**Exercise data**
==============================

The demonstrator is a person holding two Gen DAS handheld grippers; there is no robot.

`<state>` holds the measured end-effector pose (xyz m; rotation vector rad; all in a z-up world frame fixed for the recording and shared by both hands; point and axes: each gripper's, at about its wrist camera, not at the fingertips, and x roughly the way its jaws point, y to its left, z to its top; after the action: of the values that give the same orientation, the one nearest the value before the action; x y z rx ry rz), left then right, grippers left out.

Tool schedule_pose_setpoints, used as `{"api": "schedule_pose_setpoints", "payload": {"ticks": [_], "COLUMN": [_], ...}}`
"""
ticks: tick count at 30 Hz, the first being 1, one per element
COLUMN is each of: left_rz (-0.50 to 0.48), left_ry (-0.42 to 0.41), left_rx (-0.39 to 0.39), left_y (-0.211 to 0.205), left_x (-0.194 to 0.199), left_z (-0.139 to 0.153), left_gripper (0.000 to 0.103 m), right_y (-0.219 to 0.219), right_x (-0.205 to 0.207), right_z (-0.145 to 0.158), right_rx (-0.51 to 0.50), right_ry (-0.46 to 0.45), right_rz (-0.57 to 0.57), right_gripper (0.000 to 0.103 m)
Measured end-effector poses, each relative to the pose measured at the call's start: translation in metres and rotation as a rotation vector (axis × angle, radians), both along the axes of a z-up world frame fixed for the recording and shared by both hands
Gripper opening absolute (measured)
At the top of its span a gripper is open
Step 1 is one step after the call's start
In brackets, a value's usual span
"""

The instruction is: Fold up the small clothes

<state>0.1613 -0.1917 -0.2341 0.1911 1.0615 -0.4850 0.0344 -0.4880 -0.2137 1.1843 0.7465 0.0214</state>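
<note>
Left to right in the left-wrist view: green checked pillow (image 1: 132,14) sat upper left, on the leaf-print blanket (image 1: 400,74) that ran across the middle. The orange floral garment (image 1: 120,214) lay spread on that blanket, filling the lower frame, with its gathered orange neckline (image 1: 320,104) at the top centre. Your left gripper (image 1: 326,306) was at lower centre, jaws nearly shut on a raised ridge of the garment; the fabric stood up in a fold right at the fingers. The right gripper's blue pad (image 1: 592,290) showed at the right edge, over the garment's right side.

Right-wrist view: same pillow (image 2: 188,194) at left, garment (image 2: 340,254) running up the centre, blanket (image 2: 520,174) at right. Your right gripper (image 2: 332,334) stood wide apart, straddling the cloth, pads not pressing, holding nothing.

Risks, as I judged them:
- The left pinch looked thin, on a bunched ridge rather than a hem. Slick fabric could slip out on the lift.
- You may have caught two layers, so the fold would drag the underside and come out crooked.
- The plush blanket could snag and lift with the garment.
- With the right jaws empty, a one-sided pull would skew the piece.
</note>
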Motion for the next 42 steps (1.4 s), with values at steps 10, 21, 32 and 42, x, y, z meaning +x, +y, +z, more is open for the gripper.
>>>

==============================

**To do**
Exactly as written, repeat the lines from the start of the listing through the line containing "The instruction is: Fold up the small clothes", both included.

**Result of this task**
The demonstrator is a person holding two Gen DAS handheld grippers; there is no robot.

`<state>` holds the measured end-effector pose (xyz m; rotation vector rad; all in a z-up world frame fixed for the recording and shared by both hands; point and axes: each gripper's, at about its wrist camera, not at the fingertips, and x roughly the way its jaws point, y to its left, z to its top; after the action: of the values that give the same orientation, the one nearest the value before the action; x y z rx ry rz), left then right, grippers left out.

Tool schedule_pose_setpoints, used as `{"api": "schedule_pose_setpoints", "payload": {"ticks": [_], "COLUMN": [_], ...}}`
"""
ticks: tick count at 30 Hz, the first being 1, one per element
COLUMN is each of: left_rz (-0.50 to 0.48), left_ry (-0.42 to 0.41), left_rx (-0.39 to 0.39), left_y (-0.211 to 0.205), left_x (-0.194 to 0.199), left_z (-0.139 to 0.153), left_gripper (0.000 to 0.103 m), right_y (-0.219 to 0.219), right_x (-0.205 to 0.207), right_z (-0.145 to 0.158), right_rx (-0.51 to 0.50), right_ry (-0.46 to 0.45), right_rz (-0.57 to 0.57), right_gripper (0.000 to 0.103 m)
Measured end-effector poses, each relative to the pose measured at the call's start: translation in metres and rotation as a rotation vector (axis × angle, radians), both along the axes of a z-up world frame fixed for the recording and shared by both hands
Gripper opening absolute (measured)
At the top of its span a gripper is open
Step 1 is one step after the call's start
In brackets, a value's usual span
"""

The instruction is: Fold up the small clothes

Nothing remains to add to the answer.